Striving to preserve all of the environments these fish utilize throughout their life cycles is critical to safeguard them, so make sure not to pollute the water there.
Travel half an hour to “Selkirk Shore State Park” or less than 60 minutes to “Southwick Beach State Park” on your route eastward towards the Thousand Islands. Mid-afternoon is a significant beachfront period on Lake Ontario. Every kind of nature lover can find anything to enjoy at Selkirk Shores, including campers, fishermen, and birdwatchers.
It is also a top fishery location with boat docks and charter services that can get visitors to the lake to haul in fish and trout. With pathways winding across and beside the Lakeside Wildlife Management Zone next to the lakeside campsite, Southwick Beach is a haven for wildlife enthusiasts.

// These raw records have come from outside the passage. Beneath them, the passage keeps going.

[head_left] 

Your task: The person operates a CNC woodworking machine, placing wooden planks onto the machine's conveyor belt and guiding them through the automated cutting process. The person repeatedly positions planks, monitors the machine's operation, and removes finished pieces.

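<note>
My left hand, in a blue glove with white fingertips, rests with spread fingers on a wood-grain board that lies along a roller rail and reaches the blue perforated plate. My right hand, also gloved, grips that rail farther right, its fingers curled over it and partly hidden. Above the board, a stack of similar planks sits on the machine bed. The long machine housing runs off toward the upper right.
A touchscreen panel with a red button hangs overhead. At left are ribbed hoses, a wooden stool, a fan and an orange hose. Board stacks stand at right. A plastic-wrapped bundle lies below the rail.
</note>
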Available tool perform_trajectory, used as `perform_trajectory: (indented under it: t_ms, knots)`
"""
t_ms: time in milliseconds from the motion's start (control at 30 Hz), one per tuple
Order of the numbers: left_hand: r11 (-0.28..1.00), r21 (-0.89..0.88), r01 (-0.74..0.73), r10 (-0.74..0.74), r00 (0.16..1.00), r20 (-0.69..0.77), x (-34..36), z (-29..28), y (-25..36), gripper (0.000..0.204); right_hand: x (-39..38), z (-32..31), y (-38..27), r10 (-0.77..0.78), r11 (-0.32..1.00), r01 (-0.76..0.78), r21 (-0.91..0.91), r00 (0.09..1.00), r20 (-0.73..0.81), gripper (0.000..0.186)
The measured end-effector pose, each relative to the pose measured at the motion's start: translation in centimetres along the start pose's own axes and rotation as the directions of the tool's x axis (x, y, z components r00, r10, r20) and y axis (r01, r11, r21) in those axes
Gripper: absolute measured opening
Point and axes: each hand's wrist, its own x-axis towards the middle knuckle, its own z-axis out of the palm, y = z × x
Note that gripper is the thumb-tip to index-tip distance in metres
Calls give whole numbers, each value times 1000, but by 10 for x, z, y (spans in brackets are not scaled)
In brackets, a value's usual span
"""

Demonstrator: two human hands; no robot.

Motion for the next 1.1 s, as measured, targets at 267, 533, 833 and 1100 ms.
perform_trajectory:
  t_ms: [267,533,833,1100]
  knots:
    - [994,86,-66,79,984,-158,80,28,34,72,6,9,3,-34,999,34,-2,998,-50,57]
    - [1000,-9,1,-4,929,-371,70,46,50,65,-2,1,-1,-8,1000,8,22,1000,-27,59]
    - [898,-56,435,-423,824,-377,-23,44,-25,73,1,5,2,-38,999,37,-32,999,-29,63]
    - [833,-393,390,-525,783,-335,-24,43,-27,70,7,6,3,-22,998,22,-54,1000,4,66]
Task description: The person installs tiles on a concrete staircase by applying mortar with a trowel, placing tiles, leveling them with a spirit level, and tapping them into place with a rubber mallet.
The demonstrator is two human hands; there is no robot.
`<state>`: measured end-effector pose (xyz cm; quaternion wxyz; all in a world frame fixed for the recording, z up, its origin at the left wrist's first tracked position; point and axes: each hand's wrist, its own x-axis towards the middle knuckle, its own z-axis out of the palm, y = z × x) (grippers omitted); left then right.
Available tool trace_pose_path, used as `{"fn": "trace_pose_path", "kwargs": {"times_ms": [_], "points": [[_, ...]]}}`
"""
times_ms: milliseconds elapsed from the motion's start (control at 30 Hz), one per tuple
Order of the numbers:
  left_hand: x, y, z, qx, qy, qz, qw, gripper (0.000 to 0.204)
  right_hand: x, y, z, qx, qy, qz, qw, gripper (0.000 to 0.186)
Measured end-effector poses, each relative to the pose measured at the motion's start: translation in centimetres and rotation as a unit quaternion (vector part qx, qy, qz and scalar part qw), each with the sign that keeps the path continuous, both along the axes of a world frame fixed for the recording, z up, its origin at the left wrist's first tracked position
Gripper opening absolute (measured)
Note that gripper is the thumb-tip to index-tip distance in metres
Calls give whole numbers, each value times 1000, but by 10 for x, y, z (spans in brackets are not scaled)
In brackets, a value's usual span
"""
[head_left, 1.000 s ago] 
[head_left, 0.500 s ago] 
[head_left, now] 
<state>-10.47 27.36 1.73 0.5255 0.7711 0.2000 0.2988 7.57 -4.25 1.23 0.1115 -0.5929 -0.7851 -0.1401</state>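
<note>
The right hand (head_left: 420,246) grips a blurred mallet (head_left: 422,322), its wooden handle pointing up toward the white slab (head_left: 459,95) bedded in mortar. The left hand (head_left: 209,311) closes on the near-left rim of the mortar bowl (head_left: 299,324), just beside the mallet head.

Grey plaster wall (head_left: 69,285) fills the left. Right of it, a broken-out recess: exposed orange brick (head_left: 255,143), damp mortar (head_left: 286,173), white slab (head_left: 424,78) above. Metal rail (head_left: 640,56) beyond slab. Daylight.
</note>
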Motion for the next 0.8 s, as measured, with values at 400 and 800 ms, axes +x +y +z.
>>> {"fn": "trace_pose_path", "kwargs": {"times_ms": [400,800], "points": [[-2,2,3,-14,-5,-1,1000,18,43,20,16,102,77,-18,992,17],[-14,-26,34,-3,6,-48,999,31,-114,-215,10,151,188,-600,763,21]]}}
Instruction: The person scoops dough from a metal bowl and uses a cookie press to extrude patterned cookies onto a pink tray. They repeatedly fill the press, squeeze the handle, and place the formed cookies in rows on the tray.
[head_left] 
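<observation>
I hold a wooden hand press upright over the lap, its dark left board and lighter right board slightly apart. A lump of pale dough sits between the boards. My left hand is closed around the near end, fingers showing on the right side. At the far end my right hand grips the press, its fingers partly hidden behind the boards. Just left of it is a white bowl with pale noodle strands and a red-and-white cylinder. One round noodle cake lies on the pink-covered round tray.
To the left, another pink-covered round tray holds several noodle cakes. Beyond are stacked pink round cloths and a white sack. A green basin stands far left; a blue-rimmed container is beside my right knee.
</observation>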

The park, a well-liked destination for picnickers and day visitors, includes a large stretch of seashore, fishing, restaurants, and other amenities.
The top aquatic marine exhibition in Canada is the “Antique Boat Museum,” which you can also tour after spending an afternoon on Ontario Lake. A stop at the museum’s collection of more than 300 vessels and countless relics is a must for everyone visiting the 1000 Islands.
Register for the 45-minute Journey the Rivers tour and the 1903 riverboat La Duchesse when you arrive. For a sundown sail, a 1953 skipper or a 1974 vintage commuter are available for rent.
15. Spend Time on Wolfe Island
The first place that you should visit for some calm and quiet is the biggest of the legendary Thousand Islands, Wolfe Island. Situated where Lake Ontario finishes and the River Saint Lawrence starts, it is known for its magnificent sunrises, romantic sunsets, and starry skies at nightfall.
At the head of the Saint Lawrence River, the mesmerizing Wolfe Island is readily reached by public ferries from Kingston, Ontario, which is nearby. When visiting Wolfe Island, you will discover that it is gorgeous all year round, but summertime is particularly lovely.
Budget-conscious tourists will value the lovely waterside walks, the clear, quiet streets ideal for riding, the exquisite bakeries, and the nearby bars and restaurants.
The best part is that there are lots of exciting options for photographing. You could even decide to plan a surprise date for your special someone.
When in Kingston, every single day is fun and adventurous, and with its countless museums, unique shopping, and delicious dining experiences around every corner, not a second is wasted in boredom.
Mentioned above were some incredible things to do in Kingston, from the notable history to delicious food and everything in between. This list only comprises the top 15 best things to do in Kingston; however, there is much more to explore.
Kingston is rich in history, with countless museums, unique shopping and dining experiences around every corner, and numerous activities that add to the unforgettable experience.
Moreover, Kingston is a safe and clean city for a fun and scrapbook-worthy family vacation. And, of course, there’s plenty more to explore in the countryside surrounding Kingston.